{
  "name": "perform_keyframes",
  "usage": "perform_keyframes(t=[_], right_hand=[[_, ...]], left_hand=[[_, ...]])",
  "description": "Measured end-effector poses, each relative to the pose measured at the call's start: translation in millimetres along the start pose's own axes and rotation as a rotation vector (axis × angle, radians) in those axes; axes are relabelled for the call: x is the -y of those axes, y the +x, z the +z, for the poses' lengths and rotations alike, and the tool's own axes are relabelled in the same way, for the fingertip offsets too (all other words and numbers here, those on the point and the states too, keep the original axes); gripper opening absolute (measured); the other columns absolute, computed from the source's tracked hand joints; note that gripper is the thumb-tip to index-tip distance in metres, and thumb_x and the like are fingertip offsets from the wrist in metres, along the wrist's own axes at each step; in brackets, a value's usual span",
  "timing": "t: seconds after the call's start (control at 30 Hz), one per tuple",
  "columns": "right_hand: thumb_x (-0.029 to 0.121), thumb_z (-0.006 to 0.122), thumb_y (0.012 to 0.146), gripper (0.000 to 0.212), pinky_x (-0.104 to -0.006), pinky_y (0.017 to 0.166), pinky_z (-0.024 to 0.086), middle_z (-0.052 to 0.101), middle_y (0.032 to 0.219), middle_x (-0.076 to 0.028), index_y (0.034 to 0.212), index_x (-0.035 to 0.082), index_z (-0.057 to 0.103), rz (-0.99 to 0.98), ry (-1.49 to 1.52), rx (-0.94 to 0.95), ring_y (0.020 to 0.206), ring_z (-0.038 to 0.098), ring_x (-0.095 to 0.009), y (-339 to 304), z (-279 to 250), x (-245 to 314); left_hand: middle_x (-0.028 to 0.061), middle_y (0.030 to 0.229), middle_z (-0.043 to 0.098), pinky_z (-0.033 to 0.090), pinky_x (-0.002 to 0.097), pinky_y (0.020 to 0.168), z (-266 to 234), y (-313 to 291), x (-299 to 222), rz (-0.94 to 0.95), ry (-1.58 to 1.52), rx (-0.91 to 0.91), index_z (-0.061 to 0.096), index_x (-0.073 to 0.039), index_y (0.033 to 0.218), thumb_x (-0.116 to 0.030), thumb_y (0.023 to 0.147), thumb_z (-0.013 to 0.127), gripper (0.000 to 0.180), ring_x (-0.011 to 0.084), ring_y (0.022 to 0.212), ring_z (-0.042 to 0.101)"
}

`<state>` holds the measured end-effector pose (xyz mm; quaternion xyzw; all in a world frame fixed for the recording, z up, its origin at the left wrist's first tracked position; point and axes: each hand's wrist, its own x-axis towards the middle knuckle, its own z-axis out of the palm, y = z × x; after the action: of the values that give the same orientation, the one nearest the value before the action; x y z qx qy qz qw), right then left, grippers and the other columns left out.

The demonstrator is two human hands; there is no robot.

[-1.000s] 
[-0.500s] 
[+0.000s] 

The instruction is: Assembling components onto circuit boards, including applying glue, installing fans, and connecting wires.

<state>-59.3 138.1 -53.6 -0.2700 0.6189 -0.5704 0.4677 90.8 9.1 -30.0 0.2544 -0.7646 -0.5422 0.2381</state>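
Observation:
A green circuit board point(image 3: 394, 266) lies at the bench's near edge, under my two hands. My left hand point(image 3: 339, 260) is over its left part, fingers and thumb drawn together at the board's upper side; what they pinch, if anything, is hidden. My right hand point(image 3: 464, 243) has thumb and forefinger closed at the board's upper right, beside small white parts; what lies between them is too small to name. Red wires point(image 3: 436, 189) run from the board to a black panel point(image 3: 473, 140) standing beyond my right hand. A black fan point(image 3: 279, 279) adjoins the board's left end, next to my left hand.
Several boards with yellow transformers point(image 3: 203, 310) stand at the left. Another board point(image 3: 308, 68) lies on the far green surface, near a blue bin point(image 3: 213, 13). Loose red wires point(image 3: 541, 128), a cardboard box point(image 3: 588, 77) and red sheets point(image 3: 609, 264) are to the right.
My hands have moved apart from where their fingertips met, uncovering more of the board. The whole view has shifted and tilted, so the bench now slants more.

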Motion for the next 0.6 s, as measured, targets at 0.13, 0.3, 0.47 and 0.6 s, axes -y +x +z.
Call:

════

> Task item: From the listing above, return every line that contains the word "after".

> Answer box:
  "timing": "t: seconds after the call's start (control at 30 Hz), one per tuple",
`<state>` holds the measured end-effector pose (xyz mm; quaternion xyzw; all in a world frame fixed for the recording, z up, its origin at the left wrist's first tracked position; point and axes: each hand's wrist, its own x-axis towards the middle knuckle, its own z-axis out of the palm, y = z × x; after the action: of the values that give the same orientation, the one nearest the value before the action; x y z qx qy qz qw), right then left, grippers and the other columns left out.

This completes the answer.